*DATA EXTRACT*.
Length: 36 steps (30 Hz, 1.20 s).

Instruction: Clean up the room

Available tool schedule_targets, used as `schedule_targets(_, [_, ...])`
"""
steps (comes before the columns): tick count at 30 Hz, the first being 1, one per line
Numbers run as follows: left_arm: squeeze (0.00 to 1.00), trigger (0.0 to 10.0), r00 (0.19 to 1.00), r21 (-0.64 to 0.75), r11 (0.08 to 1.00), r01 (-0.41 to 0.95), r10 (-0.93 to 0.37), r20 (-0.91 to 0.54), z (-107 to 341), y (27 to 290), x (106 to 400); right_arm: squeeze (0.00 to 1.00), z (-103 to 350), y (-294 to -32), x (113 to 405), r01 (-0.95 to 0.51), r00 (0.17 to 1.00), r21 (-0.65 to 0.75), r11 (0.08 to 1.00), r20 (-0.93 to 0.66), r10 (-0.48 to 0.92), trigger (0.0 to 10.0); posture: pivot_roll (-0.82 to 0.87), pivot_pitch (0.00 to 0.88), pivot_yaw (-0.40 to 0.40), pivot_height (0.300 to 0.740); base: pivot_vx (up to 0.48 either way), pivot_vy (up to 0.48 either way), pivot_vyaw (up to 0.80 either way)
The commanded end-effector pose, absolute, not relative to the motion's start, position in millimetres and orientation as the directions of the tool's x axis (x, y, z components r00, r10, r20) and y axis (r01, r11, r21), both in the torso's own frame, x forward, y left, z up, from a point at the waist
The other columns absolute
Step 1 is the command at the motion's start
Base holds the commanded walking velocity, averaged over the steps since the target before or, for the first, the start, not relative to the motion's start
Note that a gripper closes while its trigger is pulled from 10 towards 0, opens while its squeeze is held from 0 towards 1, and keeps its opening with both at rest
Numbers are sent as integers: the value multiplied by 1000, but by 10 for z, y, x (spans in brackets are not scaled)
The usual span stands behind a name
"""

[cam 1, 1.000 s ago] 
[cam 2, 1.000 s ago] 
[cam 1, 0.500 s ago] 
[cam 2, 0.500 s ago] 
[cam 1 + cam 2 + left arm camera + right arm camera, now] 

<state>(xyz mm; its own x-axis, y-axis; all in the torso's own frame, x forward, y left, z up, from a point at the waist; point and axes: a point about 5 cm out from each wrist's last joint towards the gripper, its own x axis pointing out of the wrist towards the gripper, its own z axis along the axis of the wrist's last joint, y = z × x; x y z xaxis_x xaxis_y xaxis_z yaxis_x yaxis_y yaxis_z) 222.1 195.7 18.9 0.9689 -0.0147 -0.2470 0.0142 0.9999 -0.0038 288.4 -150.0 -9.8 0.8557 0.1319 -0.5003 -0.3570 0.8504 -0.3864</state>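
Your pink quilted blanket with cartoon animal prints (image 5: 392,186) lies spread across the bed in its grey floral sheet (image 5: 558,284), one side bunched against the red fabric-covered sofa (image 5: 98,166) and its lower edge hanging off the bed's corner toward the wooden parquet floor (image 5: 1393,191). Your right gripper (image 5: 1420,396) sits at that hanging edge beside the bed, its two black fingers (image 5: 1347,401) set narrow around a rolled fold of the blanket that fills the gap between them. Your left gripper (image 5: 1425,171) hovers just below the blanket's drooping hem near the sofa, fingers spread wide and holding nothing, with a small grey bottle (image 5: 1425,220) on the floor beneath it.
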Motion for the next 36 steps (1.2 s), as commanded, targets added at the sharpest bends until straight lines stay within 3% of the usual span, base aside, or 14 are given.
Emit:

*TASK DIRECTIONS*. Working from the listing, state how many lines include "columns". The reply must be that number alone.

*OUTPUT OF THE EXERCISE*. 2